### What the task asks
The entries below contain pictures, which are to be left out; write out exactly, and only, the lines from the line with "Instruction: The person" up to and including the line with "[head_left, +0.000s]".

BEGIN Available data

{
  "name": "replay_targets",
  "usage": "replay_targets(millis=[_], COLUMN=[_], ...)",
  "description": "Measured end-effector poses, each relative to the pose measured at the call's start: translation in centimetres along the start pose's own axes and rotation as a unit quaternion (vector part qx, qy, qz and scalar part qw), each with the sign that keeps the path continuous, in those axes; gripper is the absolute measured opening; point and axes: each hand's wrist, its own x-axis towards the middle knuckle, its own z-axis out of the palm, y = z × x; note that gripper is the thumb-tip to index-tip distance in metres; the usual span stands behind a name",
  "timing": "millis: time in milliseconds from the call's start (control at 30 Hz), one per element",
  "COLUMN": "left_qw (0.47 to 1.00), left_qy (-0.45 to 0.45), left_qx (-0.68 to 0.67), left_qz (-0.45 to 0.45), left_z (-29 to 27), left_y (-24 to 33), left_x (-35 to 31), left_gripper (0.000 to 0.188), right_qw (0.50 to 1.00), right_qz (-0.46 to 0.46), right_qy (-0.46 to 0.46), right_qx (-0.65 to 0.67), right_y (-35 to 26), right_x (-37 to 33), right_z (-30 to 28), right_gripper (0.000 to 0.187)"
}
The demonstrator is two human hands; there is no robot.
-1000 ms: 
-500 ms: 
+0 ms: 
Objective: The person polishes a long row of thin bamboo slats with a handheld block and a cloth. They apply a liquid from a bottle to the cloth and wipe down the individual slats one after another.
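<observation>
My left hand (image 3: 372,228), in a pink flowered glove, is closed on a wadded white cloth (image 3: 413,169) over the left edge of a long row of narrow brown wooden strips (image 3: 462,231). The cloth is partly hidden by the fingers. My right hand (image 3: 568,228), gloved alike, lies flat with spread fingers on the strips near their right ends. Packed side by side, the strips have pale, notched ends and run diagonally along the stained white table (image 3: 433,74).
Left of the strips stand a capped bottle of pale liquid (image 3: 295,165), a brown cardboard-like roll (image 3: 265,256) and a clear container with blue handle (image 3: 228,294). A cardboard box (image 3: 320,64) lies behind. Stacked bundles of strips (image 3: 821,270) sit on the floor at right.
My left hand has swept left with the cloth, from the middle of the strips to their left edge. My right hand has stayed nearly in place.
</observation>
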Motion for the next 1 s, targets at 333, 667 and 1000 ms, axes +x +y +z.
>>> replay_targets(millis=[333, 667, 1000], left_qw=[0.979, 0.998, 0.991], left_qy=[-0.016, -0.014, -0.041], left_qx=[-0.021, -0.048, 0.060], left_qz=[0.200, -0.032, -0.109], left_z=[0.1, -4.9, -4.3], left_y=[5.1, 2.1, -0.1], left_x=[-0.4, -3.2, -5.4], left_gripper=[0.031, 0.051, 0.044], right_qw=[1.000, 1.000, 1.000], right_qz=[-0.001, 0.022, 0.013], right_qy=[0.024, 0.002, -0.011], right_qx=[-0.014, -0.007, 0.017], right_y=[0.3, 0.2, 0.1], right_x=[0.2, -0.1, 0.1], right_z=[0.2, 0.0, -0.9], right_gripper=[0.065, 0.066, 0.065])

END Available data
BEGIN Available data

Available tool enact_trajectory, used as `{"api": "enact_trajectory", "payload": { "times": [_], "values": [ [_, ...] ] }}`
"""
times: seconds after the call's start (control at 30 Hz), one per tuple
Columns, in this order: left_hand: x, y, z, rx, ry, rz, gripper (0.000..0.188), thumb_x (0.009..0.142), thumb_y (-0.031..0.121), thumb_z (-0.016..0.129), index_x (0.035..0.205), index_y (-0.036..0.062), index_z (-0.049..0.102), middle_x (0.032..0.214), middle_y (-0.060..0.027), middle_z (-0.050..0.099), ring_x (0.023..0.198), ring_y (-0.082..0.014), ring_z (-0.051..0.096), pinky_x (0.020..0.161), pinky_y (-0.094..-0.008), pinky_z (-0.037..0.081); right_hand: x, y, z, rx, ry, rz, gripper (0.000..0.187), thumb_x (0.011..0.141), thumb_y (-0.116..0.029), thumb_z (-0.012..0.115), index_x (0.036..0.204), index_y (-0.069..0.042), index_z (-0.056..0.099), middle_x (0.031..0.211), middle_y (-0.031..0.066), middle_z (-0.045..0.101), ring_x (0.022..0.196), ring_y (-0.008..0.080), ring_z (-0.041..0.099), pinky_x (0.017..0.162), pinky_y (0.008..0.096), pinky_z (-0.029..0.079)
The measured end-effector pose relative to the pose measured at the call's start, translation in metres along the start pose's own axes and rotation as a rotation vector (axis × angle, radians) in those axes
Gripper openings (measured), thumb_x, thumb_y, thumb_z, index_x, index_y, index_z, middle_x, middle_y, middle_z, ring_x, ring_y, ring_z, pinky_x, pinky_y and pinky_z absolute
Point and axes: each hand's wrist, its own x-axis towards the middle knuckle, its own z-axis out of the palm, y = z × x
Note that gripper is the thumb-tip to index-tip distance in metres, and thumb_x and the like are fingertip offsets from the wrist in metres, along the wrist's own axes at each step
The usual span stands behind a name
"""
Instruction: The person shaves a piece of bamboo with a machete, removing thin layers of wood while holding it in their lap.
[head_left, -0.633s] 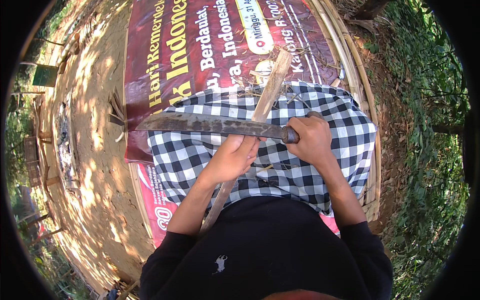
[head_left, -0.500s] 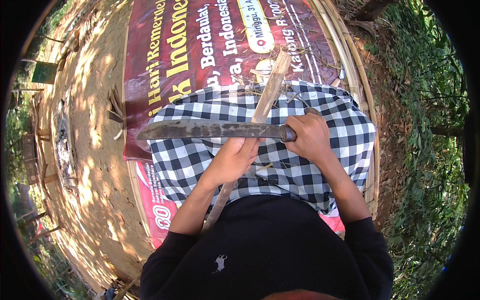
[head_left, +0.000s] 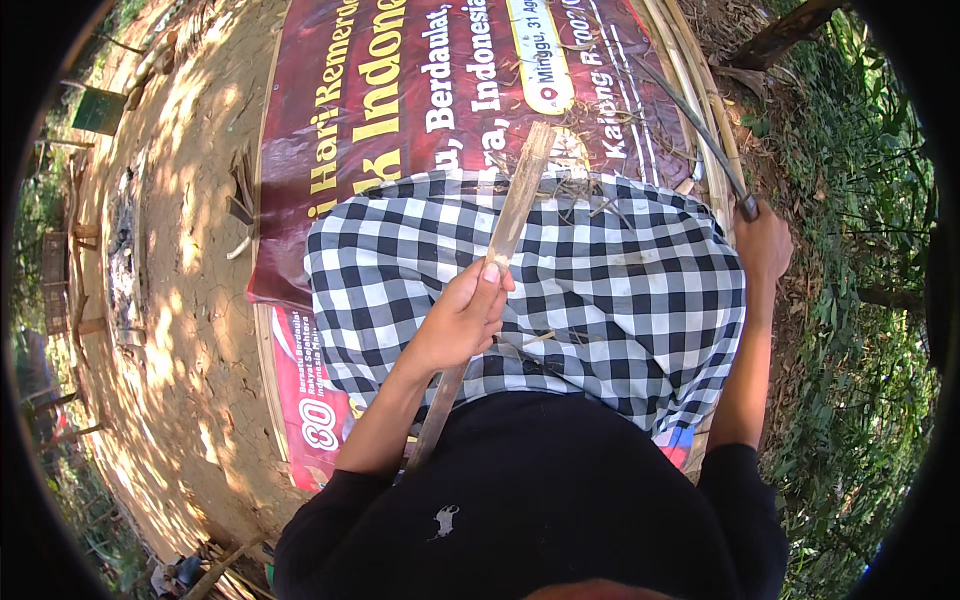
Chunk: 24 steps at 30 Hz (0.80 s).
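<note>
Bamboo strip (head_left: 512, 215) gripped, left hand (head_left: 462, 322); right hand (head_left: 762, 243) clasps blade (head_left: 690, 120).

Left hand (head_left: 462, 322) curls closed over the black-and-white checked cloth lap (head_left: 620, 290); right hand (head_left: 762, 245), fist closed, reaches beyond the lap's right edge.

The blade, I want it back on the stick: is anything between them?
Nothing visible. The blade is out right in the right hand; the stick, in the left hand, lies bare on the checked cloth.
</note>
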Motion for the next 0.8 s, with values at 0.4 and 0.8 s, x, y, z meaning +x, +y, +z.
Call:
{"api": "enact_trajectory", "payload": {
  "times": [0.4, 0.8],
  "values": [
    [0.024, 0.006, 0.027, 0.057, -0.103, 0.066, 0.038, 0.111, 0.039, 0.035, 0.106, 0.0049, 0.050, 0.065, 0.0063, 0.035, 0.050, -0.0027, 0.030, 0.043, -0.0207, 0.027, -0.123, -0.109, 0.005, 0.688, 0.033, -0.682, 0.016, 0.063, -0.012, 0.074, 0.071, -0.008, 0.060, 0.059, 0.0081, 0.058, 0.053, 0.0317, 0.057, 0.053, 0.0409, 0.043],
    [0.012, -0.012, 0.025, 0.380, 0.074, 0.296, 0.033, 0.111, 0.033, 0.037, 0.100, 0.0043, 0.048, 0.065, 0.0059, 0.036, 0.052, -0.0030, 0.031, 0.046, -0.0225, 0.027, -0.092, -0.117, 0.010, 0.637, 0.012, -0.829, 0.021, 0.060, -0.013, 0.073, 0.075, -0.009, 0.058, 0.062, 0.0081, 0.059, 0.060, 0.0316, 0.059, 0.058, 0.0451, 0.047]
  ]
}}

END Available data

### Response to the task
Instruction: The person shaves a piece of bamboo with a machete, removing thin layers of wood while holding it in their lap.
[head_left, -0.633s] 
[head_left, -0.500s] 
[head_left, +0.000s] 

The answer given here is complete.